**Task instructions**
Beginning at the line that includes "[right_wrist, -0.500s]", print each remaining line of the data word for word. Output nothing else.

--- START ---

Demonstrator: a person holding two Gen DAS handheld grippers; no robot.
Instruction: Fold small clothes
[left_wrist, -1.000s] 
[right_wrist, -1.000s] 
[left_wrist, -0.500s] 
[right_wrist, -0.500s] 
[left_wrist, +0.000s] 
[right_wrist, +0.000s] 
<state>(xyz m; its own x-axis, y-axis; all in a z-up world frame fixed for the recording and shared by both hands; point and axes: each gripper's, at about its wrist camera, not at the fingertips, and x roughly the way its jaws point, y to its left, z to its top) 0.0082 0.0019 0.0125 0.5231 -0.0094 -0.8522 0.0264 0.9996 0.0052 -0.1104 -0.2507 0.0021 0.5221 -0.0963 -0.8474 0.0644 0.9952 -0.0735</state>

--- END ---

**Answer box**
[right_wrist, -0.500s] 
[left_wrist, +0.000s] 
[right_wrist, +0.000s] 
<state>(xyz m; its own x-axis, y-axis; all in a z-up world frame fixed for the recording and shared by both hands; point and axes: each gripper's, at about its wrist camera, not at the fingertips, and x roughly the way its jaws point, y to its left, z to its top) 0.0082 0.0019 0.0125 0.5231 -0.0094 -0.8522 0.0264 0.9996 0.0052 -0.1104 -0.2507 0.0021 0.5221 -0.0963 -0.8474 0.0644 0.9952 -0.0735</state>

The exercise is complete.